Of course, starting mid-July we would have been in even hotter water. That’s because Microsoft will end support for WinXP SP2 (and Win2k Server and Client). Microsoft suggests that folks using those operating systems upgrade to Win7, Windows Server 2003 or Windows Server 2008 (R2) – or at least to WinXP SP3. Note that there is no 64-bit version of WinXP SP3, so folks running 64-bit WinXP SP2 are on the latest service pack and will continue to be able to get support and to receive updates until April 2014, when WinXP is retired completely.

Before talking about what this means and what to do about it, let’s talk about who it impacts.

Who’s Impacted?
Surely, you’re thinking, [Hey, don’t call me Shirley!] no one is still using WinXP SP2 – after all, that box my friend replaced was from a different millennium. Well, a recent study by Softchoice found that 100% of the 117 public and private sector organizations surveyed had WinXP to some extent, 77% had it on 10% or more of their PCs, and that on average, 36% of the PCs in every organization still uses SP2. This matches reasonably well with what others like Net Applications and Qualys have said. While it’s probably true that SP2 – and Win2k for that matter – are still widely deployed as an embedded OS, we see a lot of SP2 in our own customer base. So, all told, it seems that there’s a job of work ahead for many an IT admin – either update your SP2 boxes, or enhance your defenses and monitoring against opportunistic attacks.

What’s This Mean?

Basically, there will no more WinXP SP2 updates or patches, including any critical security updates. In fact, Microsoft will not even be testing any new or unresolved vulnerabilities against SP2 to see if it is impacted, nor will they be developing any more patches or updates for it. So, no more Patch Tuesday for WinXP SP2 (well, the 32-bit version at least).

But, perhaps more importantly, there will be no further security updates for Internet Explorer 6 running on WinXP SP2. Beyond not being a supported platform, Microsoft has no way to deliver IE-only patches for it. Oh, and by the way, since they normally only release IE patches every other month, that fairly hefty release in June was it for IE6 on WinXP SP2 – there won’t be any more, so if you read about a new IE vulnerability you’ll need to double up the guard. Or, as I’ve argued before, you should simply scrap IE6.

What Should We Do?

The obvious answer here is to upgrade to Win7. As I’ve discussed before, there are a lot of positives with this. And the latest data from the Microsoft Security Intelligence Report suggests that Win7 is *much* more secure than WinXP SP2, and even SP3 – no great surprise, that, but at least we’re starting to see some data backing up that notion. And of course this will only get better as they work on newly discovered issues.

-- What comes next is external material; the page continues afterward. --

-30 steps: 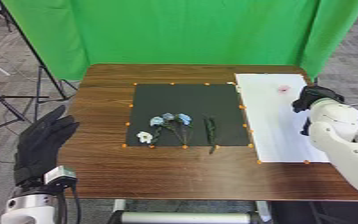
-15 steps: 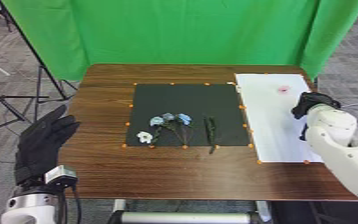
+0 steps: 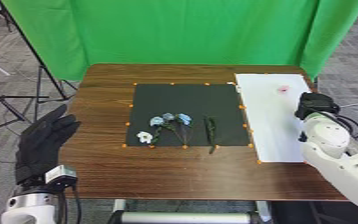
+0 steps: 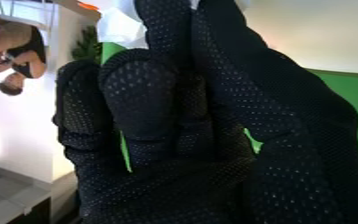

Of course, I understand that there are a lot of reasons why you might not want to do this – while it makes sense to update the OS as you update the hardware, migrating an existing machine can be painful, especially when you’re doing it on 100s or 1000s of systems, even if Microsoft has tried to make it easy. In this case, updating to WinXP SP3 is of course the next choice – 50% more secure than SP2, but 2x less secure than Win7. But, if you go this route, please be sure to upgrade to a modern browser – be it IE8, Firefox 3.6 or even Google’s Chrome browser.

And if that doesn’t work for you – well, I hope your machines are on an isolated network with no internet access. Barring that, I’m afraid your in for a not very fun-filled time.